Tulin’s path to becoming a chef was anything but traditional. With a background in visual arts, he studied painting and drawing before finding his way into restaurants. That artistic lens still informs how he approaches food today. Each dish becomes a form of expression, a way to communicate through composition, color and balance. Without formal culinary training, he learned through experiencing life, starting in kitchens as early as high school at places like Applebee’s and continuing through roles at CJ Muggs, later gaining valuable insight at St. Louis’ Three Flags Tavern under owner John O’Brien. Travel also played a defining role. Time spent in China and Southeast Asia through the Peace Corps exposed him to new techniques, ingredients and ways of thinking about food. In fact, Tulin describes himself as contradictory, a quality that naturally carries into his cooking. He is drawn to unexpected combinations, using unique ingredients such as calamansi, and flavors that might not traditionally exist together, yet somehow work in harmony.

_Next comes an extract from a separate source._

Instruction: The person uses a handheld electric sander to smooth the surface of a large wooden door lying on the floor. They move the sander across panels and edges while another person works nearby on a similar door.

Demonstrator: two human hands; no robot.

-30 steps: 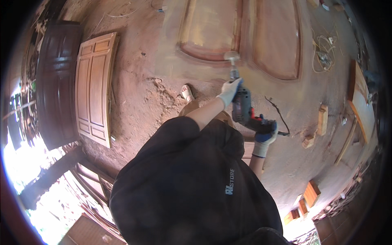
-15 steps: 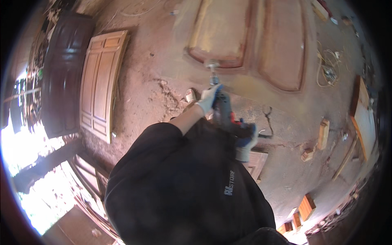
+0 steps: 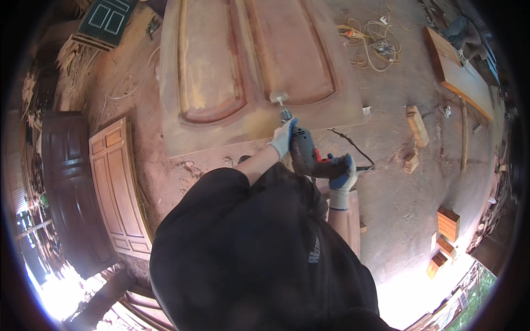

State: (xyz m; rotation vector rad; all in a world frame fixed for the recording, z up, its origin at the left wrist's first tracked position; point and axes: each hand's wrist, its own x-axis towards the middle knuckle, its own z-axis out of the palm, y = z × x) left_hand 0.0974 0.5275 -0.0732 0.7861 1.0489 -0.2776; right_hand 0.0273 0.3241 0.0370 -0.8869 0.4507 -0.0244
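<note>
A grey-black power drill (image 3: 305, 150) with a red trigger area is held between my two gloved hands. My left hand (image 3: 283, 138) wraps around its front, just behind the chuck. At the rear, my right hand (image 3: 344, 175) grips the handle. A pale round sanding head (image 3: 279, 97) on the drill's shaft meets the lower left corner of the right raised panel on a large wooden door (image 3: 215, 137). This door lies flat ahead of me, its two long panels edged with dark reddish moulding. From the handle runs a dark cord (image 3: 353, 142).
Left stand a light wooden door (image 3: 118, 182) and a dark brown door (image 3: 72, 187). A green door (image 3: 107, 23) lies far left. Right are tangled yellow cables (image 3: 381, 47), a wood block (image 3: 418, 126) and a slanted board (image 3: 458, 71) beside another person (image 3: 461, 33).
The sanding head has gone from the left panel's lower edge to the right panel's lower left corner. My view has turned, and both hands still hold the drill.
</note>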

That mindset comes through clearly on the menu. Built around a seafood and raw bar-forward concept, oysters take center stage, sourced directly from standout farms like Hama Hama and Skagit in Washington’s Puget Sound, ensuring peak freshness and quality. Beyond the raw bar, the menu draws strong influence from the Mediterranean, North Africa and Southern Europe. Dishes like the fried polenta, mushroom toast, lobster donut roll, crab pasta, and the ever-popular Wavy Burger highlight that range, blending familiar flavors with an experimental edge Tulin hopes guests take with them. Ingredients are just as integral to the experience. Greens are grown in-house using a hydroponic system, and much of the menu is made from scratch, from pasta and bread to doughnuts and even ice cream.
Extra Wavy gives Tulin and his team the space to stretch. Working alongside chef de cuisine Caitlin Neal and executive sous chef Braden Smith, he leads a collaborative kitchen with the freedom to push beyond traditional seafood expectations. For Tulin, the heart of the kitchen isn’t just the food, it’s the people. He leads a team of about a dozen, emphasizing a “waterfall” philosophy, where the way leadership treats staff shapes the entire guest experience. “If the team is taken care of, everything else follows,” he said.
Outside the kitchen, he is a husband and father of two who approaches each day with adaptability, always pushing to raise the bar. What keeps him motivated is simple: the opportunity to keep improving, build stronger teams, and create an environment where both staff and guests feel genuinely cared for.
At Extra Wavy, that philosophy comes through in every bite.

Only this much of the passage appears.